Depuis le début de l'invasion russe en Ukraine, des milliers de civils ukrainiens ont été capturés, emprisonnés et torturés par les forces russes. Selon des témoignages et des rapports d'organisations internationales, les violations des droits de l'homme sont systématiques et généralisées.
Des méthodes de torture systématiques
Les témoignages recueillis auprès de victimes et de témoins décrivent des méthodes de torture variées, allant des chocs électriques à la privation de sommeil, en passant par des simulacres d'exécution. Les civils sont souvent détenus dans des centres de détention improvisés, sans accès à la nourriture, à l'eau ou aux soins médicaux.
Le cas de Marioupol
Dans la ville de Marioupol, assiégée pendant des mois, les forces russes ont arrêté des centaines de civils, les accusant de collaboration avec les forces ukrainiennes. Beaucoup ont été emmenés dans des camps de filtration, où ils ont subi des interrogatoires brutaux et des actes de torture.

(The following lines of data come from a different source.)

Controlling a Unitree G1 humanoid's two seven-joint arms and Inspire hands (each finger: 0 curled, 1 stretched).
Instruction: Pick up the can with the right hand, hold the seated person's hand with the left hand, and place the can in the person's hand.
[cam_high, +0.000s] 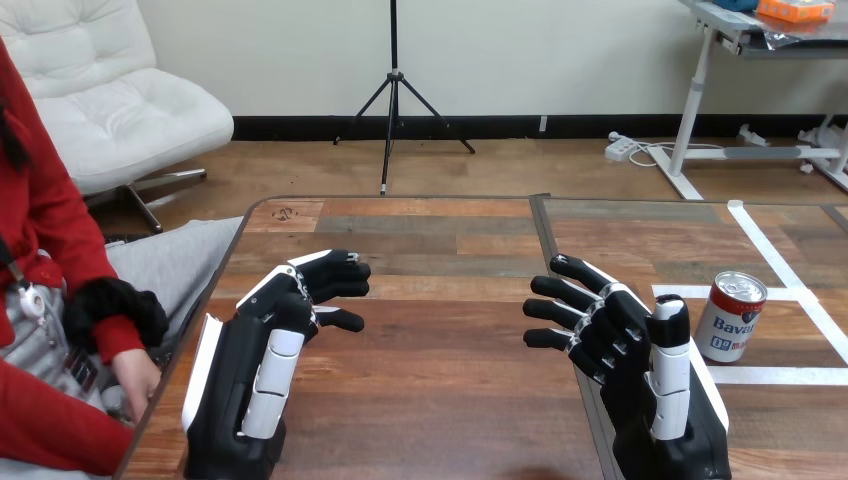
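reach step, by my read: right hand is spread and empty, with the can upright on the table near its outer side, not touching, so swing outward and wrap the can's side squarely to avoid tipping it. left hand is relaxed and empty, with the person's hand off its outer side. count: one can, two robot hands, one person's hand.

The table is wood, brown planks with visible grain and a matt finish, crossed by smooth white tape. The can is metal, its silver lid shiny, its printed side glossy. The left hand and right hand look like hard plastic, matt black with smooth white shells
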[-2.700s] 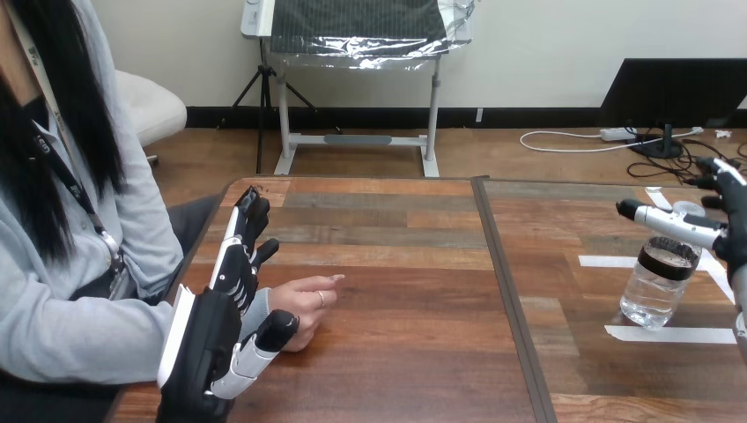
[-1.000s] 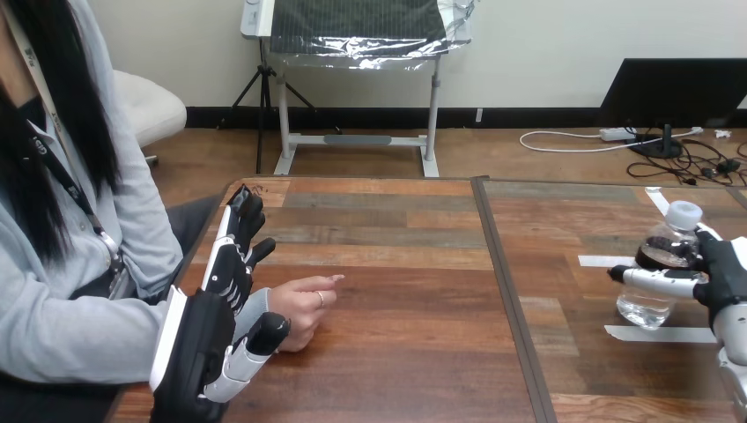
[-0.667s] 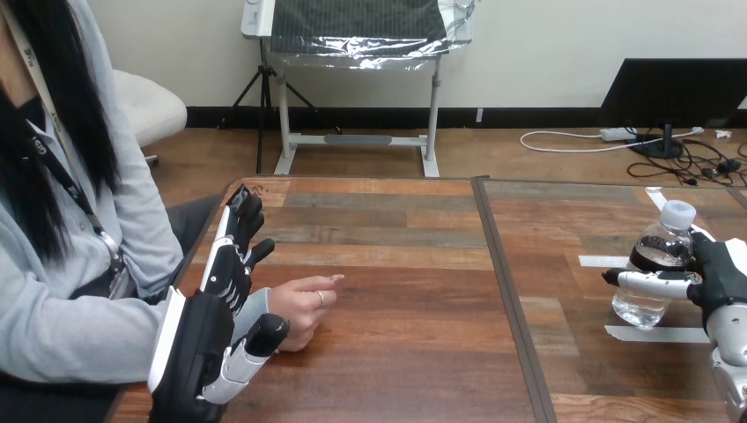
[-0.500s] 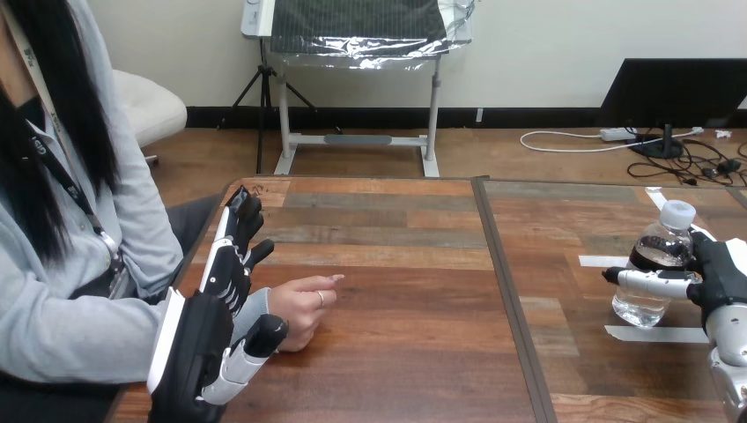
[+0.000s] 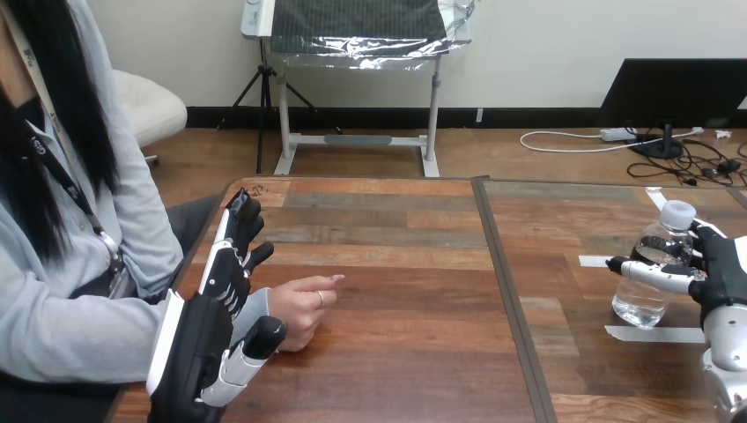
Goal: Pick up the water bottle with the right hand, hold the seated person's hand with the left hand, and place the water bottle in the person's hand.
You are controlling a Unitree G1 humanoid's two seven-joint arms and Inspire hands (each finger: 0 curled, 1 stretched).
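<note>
**Right hand now wraps the bottle; left hand waits**

On the table, the big change is at 3 o'clock. My right hand, which was hovering above the water bottle a few seconds ago, has come down level with it. Its thumb now lies across the bottle's front and its fingers curl behind, so it grasps the bottle. The bottle stands upright, its base apparently still on the wood beside a tape strip. I judge the pick-up is secured but the lift has not begun.

At 8 o'clock my left hand has barely moved. Its fingers are straight, pointing to 12 o'clock alongside the person's wrist. Its thumb sits just beside the person's hand, not curled round it. That hold is still to do.
</note>
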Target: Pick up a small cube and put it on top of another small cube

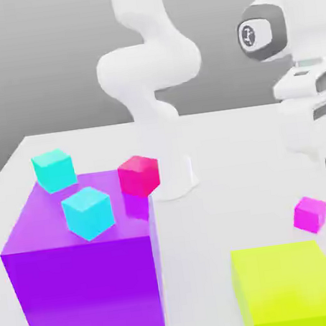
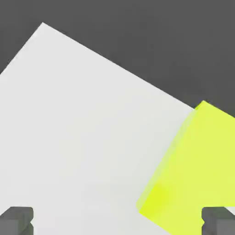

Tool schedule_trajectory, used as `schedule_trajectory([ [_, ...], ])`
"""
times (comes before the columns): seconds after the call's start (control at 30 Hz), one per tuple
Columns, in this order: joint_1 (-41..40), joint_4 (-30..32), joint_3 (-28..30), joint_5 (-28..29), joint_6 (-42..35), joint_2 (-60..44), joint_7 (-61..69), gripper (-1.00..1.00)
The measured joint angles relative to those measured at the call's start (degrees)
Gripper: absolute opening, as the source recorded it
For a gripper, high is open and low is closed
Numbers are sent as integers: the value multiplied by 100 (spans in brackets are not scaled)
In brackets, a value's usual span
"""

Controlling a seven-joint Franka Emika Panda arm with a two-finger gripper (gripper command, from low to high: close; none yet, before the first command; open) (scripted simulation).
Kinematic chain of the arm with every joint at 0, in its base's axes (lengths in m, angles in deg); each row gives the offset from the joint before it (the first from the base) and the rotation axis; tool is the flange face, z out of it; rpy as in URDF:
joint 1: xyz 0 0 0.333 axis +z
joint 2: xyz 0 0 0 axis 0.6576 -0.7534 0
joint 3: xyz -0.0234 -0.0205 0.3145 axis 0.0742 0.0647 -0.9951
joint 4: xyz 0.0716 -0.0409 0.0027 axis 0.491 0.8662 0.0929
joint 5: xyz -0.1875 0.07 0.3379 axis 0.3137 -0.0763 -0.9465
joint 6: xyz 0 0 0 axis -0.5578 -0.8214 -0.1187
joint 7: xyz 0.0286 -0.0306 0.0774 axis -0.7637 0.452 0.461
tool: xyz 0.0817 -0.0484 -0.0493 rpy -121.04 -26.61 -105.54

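Gripper: in the hand view the gripper point(image 2: 117, 222) shows two dark grey fingertips point(image 2: 17, 219), set wide apart with nothing between them, above bare white table.
Hand: in the exterior view the white hand point(image 1: 309, 96) hangs high over the table's right side as that view shows it, well above the surface.
Arm: the white arm point(image 1: 149, 66) rises from its round base point(image 1: 177, 182) near the middle of the table and bends overhead toward the hand.
Yellow-green block: a large yellow-green block point(image 2: 193, 170) lies under the hand camera beside one fingertip; in the exterior view it sits at the table's near edge, toward that view's right.
Small magenta cube: the small magenta cube point(image 1: 310, 214) rests on the table just beyond the yellow-green block's far right corner, apart from it, near the table's right edge in the exterior view, below the hand.
Small crimson cube: a small crimson cube point(image 1: 139, 175) stands by the far right corner of the purple block's top, next to the arm's base.
Purple block: a large purple block point(image 1: 87, 277) fills the table's near left part in the exterior view.
Cyan cubes: one cyan cube point(image 1: 88, 213) sits on the purple block's top; a second cyan cube point(image 1: 54, 170) stands at that block's far left corner.
Table: the white table point(image 1: 201, 262) carries everything.
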Motion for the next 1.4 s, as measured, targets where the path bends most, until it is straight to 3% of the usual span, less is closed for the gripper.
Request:
schedule_trajectory([
  [0.17, 627, 451, -170, 984, 615, -1027, -780, 0],
  [0.37, 1560, 252, 1030, 2309, 1556, -2282, -1776, 0],
  [0.4, 1673, 228, 1160, 2388, 1649, -2396, -1840, -100],
  [0.63, 1667, 232, 1151, 2389, 1640, -2380, -1842, -100],
  [0.83, 1182, 478, 375, 1132, 778, -1249, -900, -100],
  [0.97, 767, 420, 695, 529, -93, -390, 349, -100],
  [1.13, 344, 252, 1422, 484, -1276, 641, 1757, -100],
  [1.4, -610, -25, 2656, 1007, -3165, 2255, 3623, -100],
])
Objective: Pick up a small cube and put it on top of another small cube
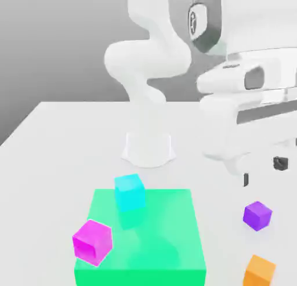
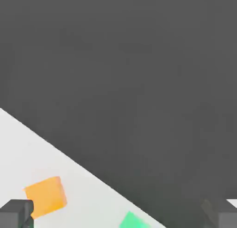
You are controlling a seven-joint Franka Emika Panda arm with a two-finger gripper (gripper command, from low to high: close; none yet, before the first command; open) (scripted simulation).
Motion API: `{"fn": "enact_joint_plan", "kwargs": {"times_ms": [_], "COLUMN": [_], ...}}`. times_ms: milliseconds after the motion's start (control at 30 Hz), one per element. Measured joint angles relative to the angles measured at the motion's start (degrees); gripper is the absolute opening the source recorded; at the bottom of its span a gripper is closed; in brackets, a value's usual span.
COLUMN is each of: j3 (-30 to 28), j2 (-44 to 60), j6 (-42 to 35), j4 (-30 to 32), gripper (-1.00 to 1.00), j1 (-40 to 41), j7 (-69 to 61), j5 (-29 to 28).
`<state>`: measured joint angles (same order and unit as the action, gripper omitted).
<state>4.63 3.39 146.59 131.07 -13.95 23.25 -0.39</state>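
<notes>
Hanging above the table (image 1: 52,134), clear of every item: tool (image 2: 122,215), fingers (image 2: 16,213) spread wide, nothing between them. Orange cube (image 1: 259,271) on the table at the exterior view's right, just beside the purple cube (image 1: 257,215). Green block (image 1: 168,244) nearby carries a cyan cube (image 1: 129,192); magenta cube (image 1: 92,241) at its corner.

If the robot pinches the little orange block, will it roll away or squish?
Probably neither. The orange cube has flat faces and sits flat on the white table, so it should slide rather than roll. It looks solid and stiff, so likely no squishing. Its smooth sides might slip a bit between the open gripper fingers.
</notes>
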Motion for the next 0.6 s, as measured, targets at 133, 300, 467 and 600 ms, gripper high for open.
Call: {"fn": "enact_joint_plan", "kwargs": {"times_ms": [133,300,467,600], "j3": [1.0,1.5,0.3,0.3], "j2": [8.4,18.8,26.6,26.6], "j6": [2.5,6.4,12.0,11.9], "j4": [-0.1,-0.7,-2.3,-2.3], "gripper": [0.0,0.0,-1.0,-1.0], "j1": [-1.3,-3.5,-4.7,-4.7], "j7": [-2.6,-4.5,-3.7,-3.7], "j5": [-1.8,-4.8,-6.3,-6.3]}}
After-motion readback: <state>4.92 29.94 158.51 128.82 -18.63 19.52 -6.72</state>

- Des civils ont été frappés à coups de crosse de fusil et de bâtons.
- Des femmes ont été violées et menacées de mort.
- Des hommes ont été forcés de creuser leurs propres tombes.
Un mépris total du droit international
Les actions de la Russie violent clairement les Conventions de Genève et le droit international humanitaire. Les organisations comme Human Rights Watch et Amnesty International ont documenté ces atrocités et appelé à des poursuites pénales internationales.
Le président ukrainien Volodymyr Zelensky a déclaré que ces actes constituent un génocide et a appelé la communauté internationale à agir. Les enquêtes de la Cour pénale internationale sont en cours, mais les progrès sont lents.
Des milliers de disparus
Selon les estimations, plus de 10 000 civils ukrainiens sont portés disparus. Beaucoup seraient détenus dans des prisons russes ou transférés vers des territoires occupés. Les familles des victimes vivent dans l'angoisse, sans savoir où se trouvent leurs proches.
La Russie, de son côté, nie toute violation des droits de l'homme et accuse l'Ukraine de propager des fausses informations. Cependant, les preuves s'accumulent, notamment grâce aux témoignages de victimes libérées et aux images satellite.
L'impunité apparente
Jusqu'à présent, aucun responsable russe n'a été tenu responsable de ces crimes. La communauté internationale est divisée, certains pays appelant à des sanctions plus sévères, tandis que d'autres restent prudents. Les experts estiment qu'il faudra des années pour que justice soit rendue.
En attendant, les civils ukrainiens continuent de souffrir. Les récits de torture et de disparitions forcées se multiplient, témoignant de l'horreur de la guerre. La Russie, en ignorant toutes les lois, fait ce qu'elle veut, comme le résume un survivant.